Monday, April 18, 2022

Future Uncertainty.

 I've had uncertainties about my future before. But it was never to the extent of me being broke, homeless, and dead. 


Now? 


It's a possibility that I believe could beat other odds of how my future could turn out. 


It's also scary to think that I've gotten to this stage of my life. As I've always seen how others are affected by this, I have never thought I will experience it firsthand. Simply because I've always been careful in ensuring that I have enough to survive my days of unemployment should I ever decide to resign from my job. 


But a lot of things happen here and there and I found myself trapped in a situation that I can barely get out of and until today, I am quite unsure of how to get out of this miserable situation. I am embarrassed to face my friends, embarrassed to tell them what has been keeping me troubled.
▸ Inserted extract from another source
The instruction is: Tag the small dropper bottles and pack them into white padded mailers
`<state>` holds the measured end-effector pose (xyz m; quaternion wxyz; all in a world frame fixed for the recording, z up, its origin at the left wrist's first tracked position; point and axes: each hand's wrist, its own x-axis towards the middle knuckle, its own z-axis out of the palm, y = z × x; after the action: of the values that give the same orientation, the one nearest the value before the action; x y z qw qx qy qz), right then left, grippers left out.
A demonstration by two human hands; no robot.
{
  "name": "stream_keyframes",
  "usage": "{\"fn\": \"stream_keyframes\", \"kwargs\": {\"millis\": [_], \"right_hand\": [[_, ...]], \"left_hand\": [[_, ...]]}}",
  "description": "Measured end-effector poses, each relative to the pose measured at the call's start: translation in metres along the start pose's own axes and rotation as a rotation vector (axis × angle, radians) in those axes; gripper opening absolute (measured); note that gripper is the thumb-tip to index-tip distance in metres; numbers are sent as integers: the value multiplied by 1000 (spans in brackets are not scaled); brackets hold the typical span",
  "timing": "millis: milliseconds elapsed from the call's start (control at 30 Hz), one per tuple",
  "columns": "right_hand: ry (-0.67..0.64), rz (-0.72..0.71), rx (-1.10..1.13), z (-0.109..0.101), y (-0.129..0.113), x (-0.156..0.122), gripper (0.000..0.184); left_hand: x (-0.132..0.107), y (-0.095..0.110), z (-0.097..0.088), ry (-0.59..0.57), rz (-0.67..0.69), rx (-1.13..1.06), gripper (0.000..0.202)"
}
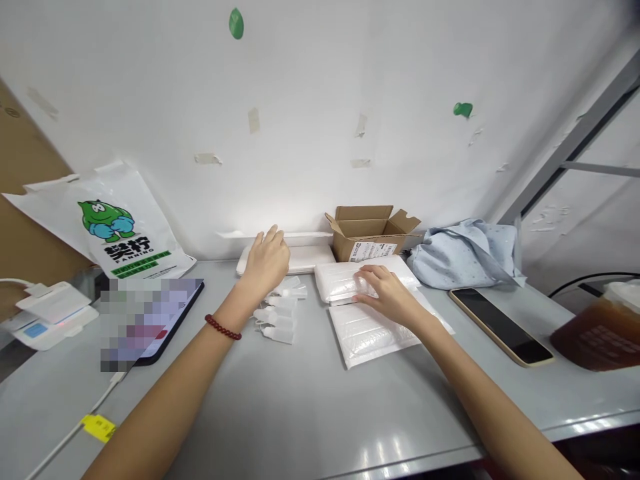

Embarrassed that I got myself in this situation in the first place and I don't think I'll be brave enough to tell them until I manage to get things to sort out. 

My current fear? 

How long will that take?

I've talked about this quite a number of times but it's still funny to think how different things have turned out from the way I imagined it when I was younger. 

I'm 28, I have no savings, no investment, no job, and no partner. 

And I wonder if this is a cycle that I will go through for the rest of my life. 

I wonder if I will keep begging and borrowing money from friends because I never have enough to sustain my lifestyle for longer than a month. 

I wonder if I'll be single till the day I die and I wonder who is going to take care of my funeral if I end up poor and homeless. 

With my parents gone and my siblings, god knows where, I wonder if I'll have anyone at the end of the day. 

A lot of these things are occupying my mind now that I'm reaching 30. 

It's my fault that I didn't prepare myself more for this. It's my fault that I take so much time to wallow in my own misery that I actually didn't do much about it. 

I wish I was different. I wish I was more independent and goal-oriented. I wish I was better.